Problem requirements: Find every line in the data that contains the word "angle". Return each of those lines.
(Dataset extract begins)
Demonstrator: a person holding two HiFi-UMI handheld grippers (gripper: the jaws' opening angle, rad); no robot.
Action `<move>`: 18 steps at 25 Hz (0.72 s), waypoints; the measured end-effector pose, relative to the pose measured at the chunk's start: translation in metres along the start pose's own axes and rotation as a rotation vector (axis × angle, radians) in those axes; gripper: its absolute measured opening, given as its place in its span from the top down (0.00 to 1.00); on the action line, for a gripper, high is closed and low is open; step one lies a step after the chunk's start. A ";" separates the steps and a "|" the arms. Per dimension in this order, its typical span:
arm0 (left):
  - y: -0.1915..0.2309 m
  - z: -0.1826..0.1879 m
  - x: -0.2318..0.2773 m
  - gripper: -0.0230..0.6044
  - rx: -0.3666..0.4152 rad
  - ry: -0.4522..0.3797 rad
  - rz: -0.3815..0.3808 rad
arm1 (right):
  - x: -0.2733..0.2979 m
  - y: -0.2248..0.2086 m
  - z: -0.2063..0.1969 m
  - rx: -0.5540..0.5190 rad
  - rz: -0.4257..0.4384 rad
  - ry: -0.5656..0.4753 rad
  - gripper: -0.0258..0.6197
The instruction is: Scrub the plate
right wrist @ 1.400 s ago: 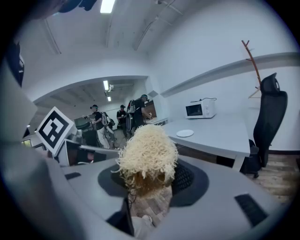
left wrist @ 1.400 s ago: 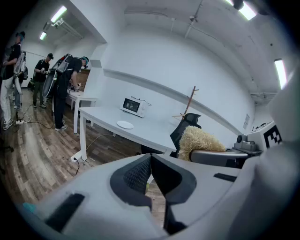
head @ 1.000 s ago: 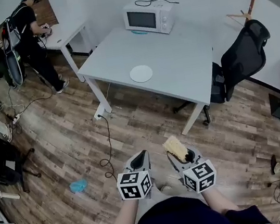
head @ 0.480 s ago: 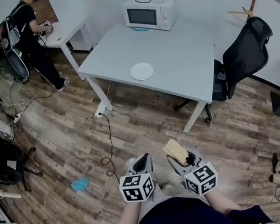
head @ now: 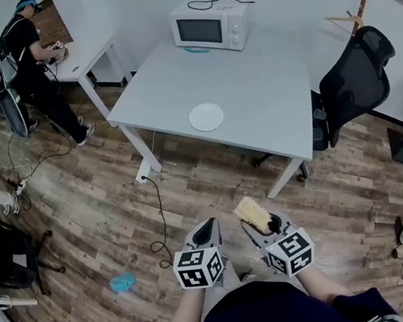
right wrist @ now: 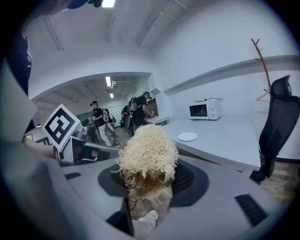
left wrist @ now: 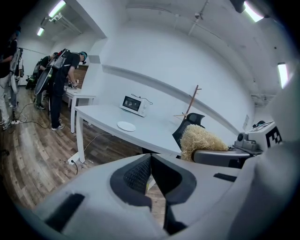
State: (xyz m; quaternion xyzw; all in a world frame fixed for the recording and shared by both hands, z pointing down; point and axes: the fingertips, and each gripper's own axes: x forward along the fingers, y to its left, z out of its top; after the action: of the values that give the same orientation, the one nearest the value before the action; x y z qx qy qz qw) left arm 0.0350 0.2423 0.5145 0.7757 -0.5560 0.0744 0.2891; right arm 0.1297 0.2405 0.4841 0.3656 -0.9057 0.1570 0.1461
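Observation:
A white plate [head: 206,117] lies alone near the front of the grey table [head: 268,100], well ahead of both grippers; it also shows small as the plate [left wrist: 126,125] and the plate [right wrist: 187,136]. My right gripper [head: 260,219] is shut on a straw-coloured scrubber [head: 252,213], a fluffy fibrous ball [right wrist: 146,157] between its pads. My left gripper [head: 205,230] is shut and holds nothing, its jaws [left wrist: 150,171] meeting. Both hang low in front of my body, above the wooden floor.
A white microwave [head: 212,24] stands at the table's far end. A black office chair [head: 352,83] sits right of the table. A cable [head: 159,216] and a blue cloth [head: 121,283] lie on the floor. People [head: 31,66] stand at a second table at far left.
The view has shifted slightly, bringing the table and plate a little nearer. The grippers keep their places in front of me, the scrubber still held.

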 end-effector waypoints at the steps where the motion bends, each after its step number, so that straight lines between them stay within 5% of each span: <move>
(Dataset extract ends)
Completed exercise:
Demonstrator: a person holding two HiFi-UMI handheld grippers (gripper: the jaws' opening angle, rad); no robot.
Action `<move>`: 18 steps at 25 Hz (0.72 s), waypoints; the measured end-effector pose, relative to the pose measured at the chunk's start: translation in metres along the start pose's own axes and rotation as a rotation vector (axis × angle, radians) in those axes; gripper: its absolute measured opening, given as its place in its span from the top down (0.00 to 1.00); on the action line, for a gripper, high is closed and low is open; step one lies a step after the chunk's start. A ";" separates the steps and a "|" the arms. Per dimension in this order, its typical span:

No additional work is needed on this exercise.